AIM OF THE EXERCISE:
A word-for-word copy of the line containing "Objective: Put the" and every following line to the end of the data below is all the answer should hold.

DATA SECTION:
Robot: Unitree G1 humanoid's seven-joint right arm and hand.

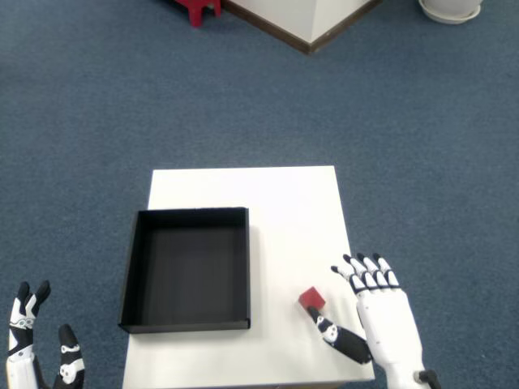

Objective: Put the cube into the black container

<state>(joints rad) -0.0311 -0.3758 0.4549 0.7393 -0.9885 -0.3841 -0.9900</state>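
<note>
Right hand at the lower right of the frame is spread open and holds nothing, its thumb tip just beside the red cube. That cube sits on the white table, right of the black container, which lies left of centre.

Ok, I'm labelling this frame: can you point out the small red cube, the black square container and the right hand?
small red cube (310, 297), head view, top face.
black square container (248, 267), head view, right wall.
right hand (381, 312), head view, back of palm.
</note>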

RESPONSE BOX:
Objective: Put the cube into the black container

<state>(joints rad) -0.0311 -0.3758 0.4549 0.7393 -0.9885 -0.3841 -0.9900</state>
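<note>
Right hand at the lower right of the frame is spread open and holds nothing, its thumb tip just beside the red cube. That cube sits on the white table, right of the black container, which lies left of centre.

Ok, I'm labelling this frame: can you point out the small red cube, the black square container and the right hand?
small red cube (310, 297), head view, top face.
black square container (248, 267), head view, right wall.
right hand (381, 312), head view, back of palm.
</note>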

That makes the output complete.